The period of his youth chronicled here was wildly disparate, one set of relatives living a privileged life in the city with respectable morals, conventional tastes and a wholly establishment-oriented lifestyle. The other, while also of the aristocratic class were feral and artistic, given to a free-wheeling attitude towards child-raising and discipline. Patrick became enamored of his country family’s ways and learned to be tough and stoic about deprivations such as cold and hunger, traits he would never have learned from his city folk. Due to an uncontrollable reaction to the sight of blood (he fainted instantly) he was unfit for military service, medicine and many other possible career paths but evinced an interest in diplomacy, a way to serve without being involved in the sanguine aspects of politics and government.

 

Belgium at the time was still a colonial power and governed parts of Africa, whence he was sent to represent the country’s interests.

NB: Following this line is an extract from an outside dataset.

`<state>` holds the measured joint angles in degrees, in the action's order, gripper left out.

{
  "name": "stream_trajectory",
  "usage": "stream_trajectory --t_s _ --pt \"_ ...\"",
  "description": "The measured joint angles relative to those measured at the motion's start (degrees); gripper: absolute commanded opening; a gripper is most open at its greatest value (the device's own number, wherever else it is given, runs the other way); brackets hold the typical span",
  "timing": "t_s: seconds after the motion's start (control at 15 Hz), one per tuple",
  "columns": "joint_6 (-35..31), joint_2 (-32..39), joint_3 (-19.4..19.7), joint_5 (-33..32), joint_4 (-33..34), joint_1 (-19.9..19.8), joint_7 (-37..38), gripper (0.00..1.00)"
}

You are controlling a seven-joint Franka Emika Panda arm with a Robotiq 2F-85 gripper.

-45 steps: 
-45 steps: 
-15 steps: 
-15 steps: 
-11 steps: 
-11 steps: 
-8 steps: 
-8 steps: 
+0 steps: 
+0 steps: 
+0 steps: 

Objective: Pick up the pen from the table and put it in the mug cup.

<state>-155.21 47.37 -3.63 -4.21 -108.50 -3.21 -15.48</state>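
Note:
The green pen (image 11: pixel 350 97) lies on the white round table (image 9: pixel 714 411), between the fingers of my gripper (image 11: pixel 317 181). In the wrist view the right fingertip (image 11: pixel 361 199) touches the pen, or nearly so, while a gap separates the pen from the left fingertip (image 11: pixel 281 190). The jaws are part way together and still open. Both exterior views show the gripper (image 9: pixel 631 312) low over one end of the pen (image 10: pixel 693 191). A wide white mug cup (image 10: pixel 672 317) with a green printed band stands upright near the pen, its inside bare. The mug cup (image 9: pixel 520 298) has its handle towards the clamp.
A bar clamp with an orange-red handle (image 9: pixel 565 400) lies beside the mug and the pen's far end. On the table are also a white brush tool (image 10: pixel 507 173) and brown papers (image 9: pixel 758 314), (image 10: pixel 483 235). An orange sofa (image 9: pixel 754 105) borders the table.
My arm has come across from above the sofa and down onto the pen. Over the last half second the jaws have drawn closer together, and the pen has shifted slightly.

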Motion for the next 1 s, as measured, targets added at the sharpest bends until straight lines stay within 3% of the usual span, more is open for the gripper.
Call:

When rebels overthrew the sitting officials and took all the white residents hostage, Patrick stepped forward, courageously, to negotiate, palaver and delay the inevitable bloodbath promised by the upheaval. The book opens with a scene where he is standing before a firing squad on the brink of being executed prior to the arrival of Belgian troops to suppress the rebellion.

 

The narrative is simultaneously loving and accusatory, often humorous, always interesting, the narrative moves quickly (the book is short and is a quick read) and the reader is left with an admiration for the author’s progenitor and an appreciation of her feelings for him. Few of us have such dramatic family stories to tell.